Contact: Michele McEvoy, 212-292-7293, mcevoy@nyshealth.org

National survey and surveys in New York State, Florida, Texas, and New Hampshire point to a need for more actionable price information

April 6, 2017 (New York) – Americans are trying to find out how much their health care will cost, according to a newly-released national survey with supplemental surveys in New York State, Florida, Texas, and New Hampshire. As Americans increasingly bear a significant share of their health care costs out of pocket, research from Public Agenda, funded by the New York State Health Foundation and the Robert Wood Johnson Foundation, shows that some people are using price information to save money, but more work needs to be done to achieve widespread adoption and use of price information.

“With life's essentials, such as housing, education and health care, becoming unaffordable for many Americans, we need to find ways to help contain these costs,” said Will Friedman, President of Public Agenda. “That’s why we were happy to conduct this research in partnership with the Robert Wood Johnson Foundation and the New York State Health Foundation. While price transparency alone is not enough to make health care affordable, it does have the potential to help people manage their health spending and save some money.” 

The research found that:

  • Fifty percent of Americans have tried to find out how much their health care would cost them before getting care. Similarly, about half of New York State residents—48 percent—have tried to find price information. In other states, an even greater percentage of people have tried to find price information: 56 percent of Floridians, 57 percent of New Hampshire residents and 59 percent of Texans.
     
  • Just over half of people who compared prices saved money. Most people who tried to find price information did not actually compare multiple providers’ prices.  But of the one in five Americans who tried to compare prices when they sought price information, 53 percent say they saved money.
     
  • Despite recent efforts by insurers, state governments, employers and other entities to make health care price information more easily available, 63 percent of Americans say there is not enough information about how much medical services cost. 
     
  • Most Americans don’t think saving money on health care means skimping on quality.
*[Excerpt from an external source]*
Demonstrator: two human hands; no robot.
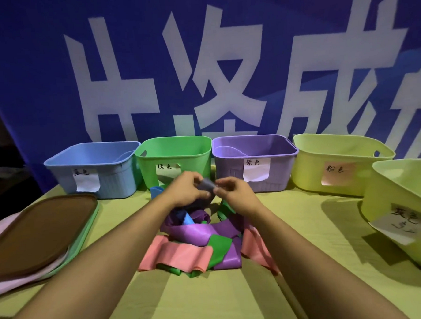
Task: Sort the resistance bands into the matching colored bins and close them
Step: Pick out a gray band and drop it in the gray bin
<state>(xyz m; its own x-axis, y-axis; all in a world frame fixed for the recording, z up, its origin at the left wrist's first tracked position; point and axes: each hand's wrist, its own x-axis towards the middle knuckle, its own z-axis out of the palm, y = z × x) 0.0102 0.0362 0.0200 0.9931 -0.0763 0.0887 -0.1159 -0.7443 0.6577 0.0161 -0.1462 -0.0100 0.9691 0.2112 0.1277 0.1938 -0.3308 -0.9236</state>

Seventy percent of Americans say higher prices are not a sign of better quality care.
     
  • Websites are not the most commonly used source for price information. Online health care price information tools have proliferated in recent years. But among the 50 percent of Americans who have tried to find health care price information, websites are not the most commonly used source. Fifty-five percent of people who have tried to find price information asked a friend, relative or colleague, and 48 percent contacted their insurance company by phone or used their insurer’s website to find prices. Just under half of people who tried to find price information asked their doctor, and roughly the same percent asked a receptionist or other staff in their doctor’s office. Only 20 percent used the internet other than their insurance company’s website.
     
  • A surprising number of people do not know that providers charge different prices for the same services. Just under half of Americans are aware that hospitals’ prices can vary, and just under half are aware that doctors’ prices can vary.


“Timely, reliable price information is more important than ever before, especially as consumers—burdened by rising out-of-pocket costs—are increasingly expected to shop around for health care services,” said David Sandman, Ph.D., President and CEO of the New York State Health Foundation. “New Yorkers mirror the rest of the country in needing pricing information from trusted or independent sources. Doctors, employers, health plans and state governments all have a role to play to make price information more transparent so that patients and their families can seek and receive high-quality, affordable care.”

The research also found that, with many states considering whether to make prices more transparent, 80 percent of Americans agree that it is important for their state governments to provide comparative price information. Most also say that it is a good idea for doctors and their staffs to discuss prices with patients, although few people have actually discussed prices with their providers.

“In order for any of us to make informed decisions that meet our own health care goals and needs, we must have clear and transparent information. And while price information is just one part of that equation, this research points to a real and important gap between what people want and what they have access to,” said Andrea Ducas, MPH, program officer at the Robert Wood Johnson Foundation. “Price transparency is a critical part of making the health care system more accountable to the people it is serving.” 

Survey findings are summarized in the new report, "Still Searching: How People Use Health Care Price Information in the United States, New York State, Florida, Texas, and New Hampshire.” The research was supported by the Robert Wood Johnson Foundation and the New York State Health Foundation. Findings are based on a nationally representative survey of 2,062 U.S. adults and on representative surveys of 802 adults in New York State, 808 adults in Texas, 819 adults in Florida and 826 adults in New Hampshire, all conducted in July to September 2016, as well as on focus groups in Texas and New Hampshire. The report from Public Agenda updates a 2015 report, which was the first nationally representative survey of how Americans seek and use health care price information.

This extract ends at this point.